My dad told me work hard for your boss and you will rise up the company ladder and retire with a pension.
My father knew the Depression up close and until the Second World War and the improvement in the job market, there was not many jobs to go round.
But I listened to his philosophy and believed that I would probably work for one company for the rest of my life.
I was well on my way to that goal when I discovered that the man I worked for never really knew or appreciated what I did for him. What’s more, I discovered that the president of the company he wanted to merge with had a son who wanted my job.
Good bye plans!
I decided I would quit but along the way everybody cautioned me that I was throwing the baby out with the bathwater including my family.
Headstrong, I went ahead buoyed by the support of my wife, I decided to start up my own business.
It was the height of a recession and I had never run a business before and I had a mortgage and two infants.
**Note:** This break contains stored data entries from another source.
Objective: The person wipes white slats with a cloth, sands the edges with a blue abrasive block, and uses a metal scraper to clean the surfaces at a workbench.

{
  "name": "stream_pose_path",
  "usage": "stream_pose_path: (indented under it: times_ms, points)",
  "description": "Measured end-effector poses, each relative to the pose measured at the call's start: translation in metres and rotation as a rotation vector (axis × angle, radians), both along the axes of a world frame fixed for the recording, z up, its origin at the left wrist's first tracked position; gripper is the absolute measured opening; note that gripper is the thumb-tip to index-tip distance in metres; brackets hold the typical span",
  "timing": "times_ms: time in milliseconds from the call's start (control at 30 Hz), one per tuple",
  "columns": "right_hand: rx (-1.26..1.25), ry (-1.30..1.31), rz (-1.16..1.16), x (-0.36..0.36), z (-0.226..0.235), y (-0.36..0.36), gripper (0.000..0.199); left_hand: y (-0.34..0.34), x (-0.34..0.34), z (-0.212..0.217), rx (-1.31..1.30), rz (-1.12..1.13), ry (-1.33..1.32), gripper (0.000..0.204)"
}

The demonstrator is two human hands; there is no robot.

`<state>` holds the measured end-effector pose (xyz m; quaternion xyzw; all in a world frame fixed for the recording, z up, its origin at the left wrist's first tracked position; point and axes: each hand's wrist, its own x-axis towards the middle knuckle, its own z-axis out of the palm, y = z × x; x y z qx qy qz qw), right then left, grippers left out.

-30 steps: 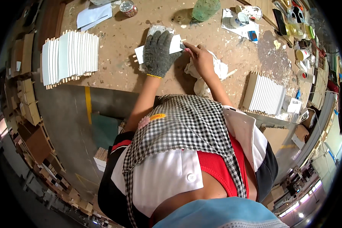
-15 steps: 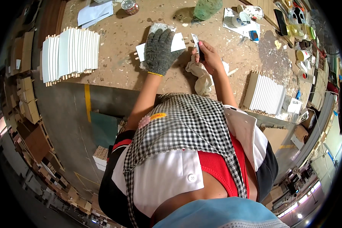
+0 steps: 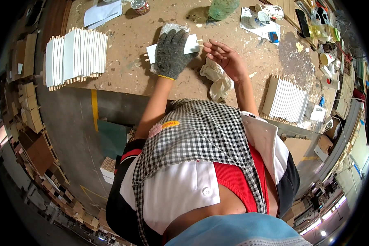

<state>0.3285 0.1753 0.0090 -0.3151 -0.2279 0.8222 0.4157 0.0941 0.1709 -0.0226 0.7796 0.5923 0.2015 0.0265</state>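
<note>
My left hand, in a dark grey knitted glove, lies flat with its fingers stretched over a white painted board. Small wooden pegs stick out from both ends of the board. Under it sits a paint-marked pale block, mostly covered by the glove. Just right of the board hovers my bare right hand, fingers apart, with nothing visible in it. A crumpled white cloth lies on the table below that hand.
Stacked white pegged boards stand at the left and right of the paint-stained worktable. Along the back are papers, a can, a green container and a white cup. Bottles and pots crowd the right edge.
The small flat blade-like piece that my right hand pinched is no longer visible. That hand's fingers have spread. My left hand stays on the board.
</note>
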Motion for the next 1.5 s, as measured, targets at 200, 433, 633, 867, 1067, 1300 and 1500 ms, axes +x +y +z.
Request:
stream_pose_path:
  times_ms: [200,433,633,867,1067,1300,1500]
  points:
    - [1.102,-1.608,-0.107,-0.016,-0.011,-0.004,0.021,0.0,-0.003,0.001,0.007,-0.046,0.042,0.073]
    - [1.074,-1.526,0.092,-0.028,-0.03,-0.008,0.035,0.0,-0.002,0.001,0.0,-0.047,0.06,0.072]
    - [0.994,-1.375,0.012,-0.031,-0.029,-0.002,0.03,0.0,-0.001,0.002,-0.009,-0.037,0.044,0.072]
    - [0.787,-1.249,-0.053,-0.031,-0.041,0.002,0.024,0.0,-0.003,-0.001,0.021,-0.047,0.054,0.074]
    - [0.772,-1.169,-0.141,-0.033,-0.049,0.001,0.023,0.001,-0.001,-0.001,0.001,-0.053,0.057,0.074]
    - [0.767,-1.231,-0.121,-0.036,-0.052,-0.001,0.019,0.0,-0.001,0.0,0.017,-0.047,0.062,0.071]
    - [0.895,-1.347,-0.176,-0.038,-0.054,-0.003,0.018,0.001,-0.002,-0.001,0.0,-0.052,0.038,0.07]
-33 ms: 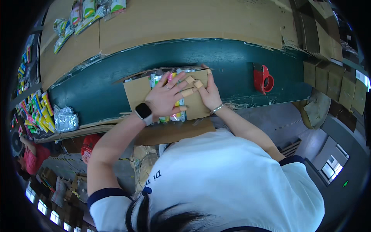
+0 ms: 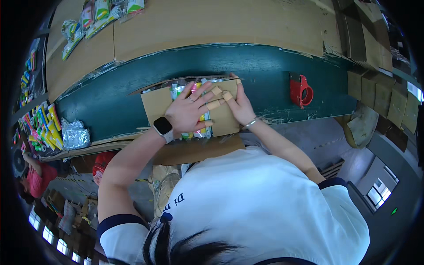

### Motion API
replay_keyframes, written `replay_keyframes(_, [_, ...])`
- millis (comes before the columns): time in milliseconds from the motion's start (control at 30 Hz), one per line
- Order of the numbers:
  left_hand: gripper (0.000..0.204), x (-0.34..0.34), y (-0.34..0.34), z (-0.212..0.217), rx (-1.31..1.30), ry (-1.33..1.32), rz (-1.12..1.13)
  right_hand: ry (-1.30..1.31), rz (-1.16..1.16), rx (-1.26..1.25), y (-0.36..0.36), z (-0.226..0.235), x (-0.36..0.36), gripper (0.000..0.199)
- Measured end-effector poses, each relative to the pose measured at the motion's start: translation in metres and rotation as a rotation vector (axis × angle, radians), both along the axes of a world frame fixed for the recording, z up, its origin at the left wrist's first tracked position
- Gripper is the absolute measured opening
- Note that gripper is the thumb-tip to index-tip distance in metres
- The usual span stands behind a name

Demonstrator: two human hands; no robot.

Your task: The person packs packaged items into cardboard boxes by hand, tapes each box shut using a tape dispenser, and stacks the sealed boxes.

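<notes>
An open cardboard box (image 2: pixel 154 107) stands on the green tabletop in front of me, its left and right flaps folded inward. Between these flaps, colourful plastic packages (image 2: pixel 203 131) fill the box. My left hand (image 2: pixel 187 114) lies flat across the packages and the right flap (image 2: pixel 227 119), fingers spread. Tan tape wraps several of my fingertips. At the box's right side, my right hand (image 2: pixel 240 106) grips the edge, with its thumb over the right flap and other fingers along the far corner, partly hidden. The near flap (image 2: pixel 198 151) hangs out toward me.
A red tape dispenser (image 2: pixel 302 90) rests on the right of the green table (image 2: pixel 269 66). Yellow and green packages (image 2: pixel 47 128) and a clear plastic bag (image 2: pixel 75 134) lie at left. Cardboard sheets (image 2: pixel 212 22) cover the far side. Boxes (image 2: pixel 383 95) line the right. Another person (image 2: pixel 39 176) is far left.
</notes>
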State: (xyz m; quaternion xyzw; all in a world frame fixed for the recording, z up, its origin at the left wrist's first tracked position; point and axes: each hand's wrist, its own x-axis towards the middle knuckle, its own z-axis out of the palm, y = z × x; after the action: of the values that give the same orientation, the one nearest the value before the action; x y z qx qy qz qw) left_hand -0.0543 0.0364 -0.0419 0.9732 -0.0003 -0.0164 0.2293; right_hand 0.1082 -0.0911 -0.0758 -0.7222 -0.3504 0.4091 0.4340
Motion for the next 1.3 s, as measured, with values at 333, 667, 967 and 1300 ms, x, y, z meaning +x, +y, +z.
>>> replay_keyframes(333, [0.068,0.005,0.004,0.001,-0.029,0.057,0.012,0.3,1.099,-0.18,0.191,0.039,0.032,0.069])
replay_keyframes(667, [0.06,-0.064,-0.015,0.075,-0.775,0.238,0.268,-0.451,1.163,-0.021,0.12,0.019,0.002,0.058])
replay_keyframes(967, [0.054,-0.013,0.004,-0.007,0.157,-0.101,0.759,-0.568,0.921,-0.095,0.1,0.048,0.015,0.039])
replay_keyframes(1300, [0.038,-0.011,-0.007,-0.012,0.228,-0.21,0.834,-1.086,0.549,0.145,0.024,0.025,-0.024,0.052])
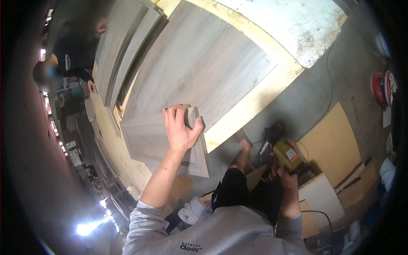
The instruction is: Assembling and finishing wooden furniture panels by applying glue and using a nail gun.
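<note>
My left hand grips the upper edge of a grey cabinet door with a raised frame, thumb on one side and fingers curled over the other. The door stands tilted at the near edge of the workbench, and part of it lies behind my forearm. Beyond it, a large grey wood-grain panel lies flat on the bench. Low on my right, my right hand is wrapped round a yellow-green power tool with a dark front end. Its exact kind is hard to make out.
Pale yellow board edges the bench. More grey panels are stacked at the far left, where another person touches them. A tan sheet and a cable lie on the floor at right. A white roll is near my body.
</note>
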The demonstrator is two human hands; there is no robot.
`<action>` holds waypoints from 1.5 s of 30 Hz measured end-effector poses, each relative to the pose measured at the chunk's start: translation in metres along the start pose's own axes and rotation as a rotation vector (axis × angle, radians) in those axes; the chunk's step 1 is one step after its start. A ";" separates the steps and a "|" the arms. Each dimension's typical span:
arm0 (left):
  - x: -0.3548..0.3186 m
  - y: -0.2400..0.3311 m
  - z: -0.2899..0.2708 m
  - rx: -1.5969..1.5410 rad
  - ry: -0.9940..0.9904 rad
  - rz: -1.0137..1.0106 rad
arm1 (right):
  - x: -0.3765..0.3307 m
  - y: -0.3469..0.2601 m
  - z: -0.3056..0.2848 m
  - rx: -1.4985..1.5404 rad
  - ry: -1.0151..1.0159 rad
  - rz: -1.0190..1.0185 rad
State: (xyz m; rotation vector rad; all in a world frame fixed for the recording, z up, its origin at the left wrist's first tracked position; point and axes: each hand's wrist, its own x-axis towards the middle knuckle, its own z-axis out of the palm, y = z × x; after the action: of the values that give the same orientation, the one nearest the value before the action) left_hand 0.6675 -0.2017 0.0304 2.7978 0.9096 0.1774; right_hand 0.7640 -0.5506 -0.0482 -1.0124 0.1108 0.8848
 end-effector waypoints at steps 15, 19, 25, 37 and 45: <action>-0.008 -0.033 0.003 -0.043 -0.019 0.142 | -0.016 0.011 0.017 0.108 -0.065 0.052; -0.005 -0.033 0.004 -0.028 0.012 0.165 | -0.017 0.015 0.018 0.091 -0.061 0.046; -0.005 -0.024 -0.002 -0.037 0.010 0.160 | -0.020 0.025 0.024 0.072 -0.068 -0.011; -0.002 0.006 0.015 -0.101 0.083 -0.121 | -0.031 0.046 0.030 0.010 -0.083 0.023; -0.004 0.005 0.008 -0.084 0.033 -0.047 | -0.032 0.051 0.039 0.082 -0.056 0.007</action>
State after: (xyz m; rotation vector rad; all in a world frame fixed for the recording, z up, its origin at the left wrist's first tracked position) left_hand 0.6683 -0.2096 0.0237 2.7012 0.9521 0.2494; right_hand 0.6959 -0.5280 -0.0464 -0.9112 0.1025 0.9068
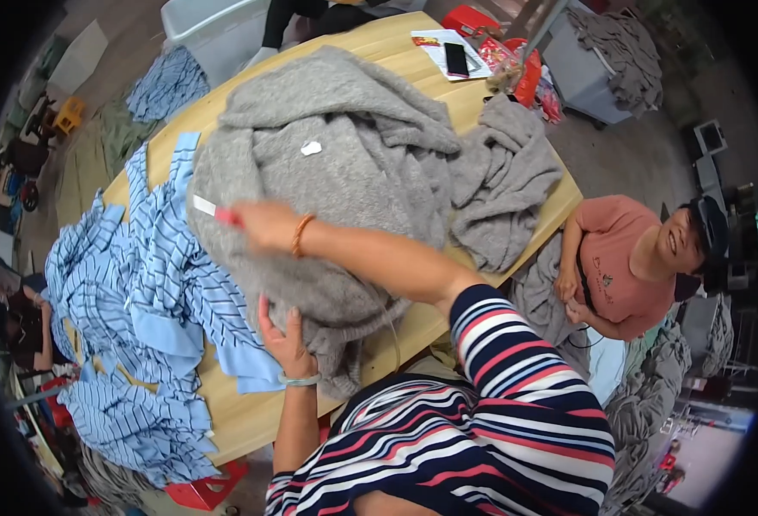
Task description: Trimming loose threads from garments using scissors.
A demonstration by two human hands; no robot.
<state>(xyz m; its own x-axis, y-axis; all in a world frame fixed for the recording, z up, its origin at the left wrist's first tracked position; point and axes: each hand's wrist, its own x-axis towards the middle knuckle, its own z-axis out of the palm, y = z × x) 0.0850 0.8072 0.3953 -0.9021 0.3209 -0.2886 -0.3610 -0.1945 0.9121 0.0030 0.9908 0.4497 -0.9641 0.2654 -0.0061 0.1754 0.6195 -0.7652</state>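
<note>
1 large mound of plush grey cloth (336,181), seen in the head view, covers the middle of the pale wooden table (233,434), probably for easy reach. The left hand (288,347) is at its near edge, fingers spread rather than clenched, seemingly steadying the soft folds. The right hand (263,230), motion-blurred, has its fingers closed around a slim red-and-white tool (227,216) over the mound's left side. Smooth-looking blue striped cloth (151,275) lies crumpled alongside, perhaps kept aside; 1 irregular white patch (311,148) shows against the fuzzy nap.
</note>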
The family was lighting candles.
But we made it and I learned one of two lessons that have stayed with me: Listen to yourself before you listen to others because although they may mean well, they are often wrong.
The second lesson I learned working for business and industry. I discovered that most business people I met cared nothing about their impact on people’s lives and the environment. I realized that the only way I could change that was by becoming an activist in every sense of the word.
I retired early to do just that.
By that time, global warming was raising its head and people were emitting pollution enough to affect the health of everyone on this planet.
It was time to do something.
I started something I called the Power of One Society and its aim was to change something for the positive. That meant writing a letter, taking a poll, putting together a petition, calling your congressman, picketing, marching with a group of friends in protest, etc.
And gradually I saw that it worked and it convinced me that there is nothing that one person cannot do to change the world for the better.
That has become my personal philosophy now and I still practice it as a writer and a teacher.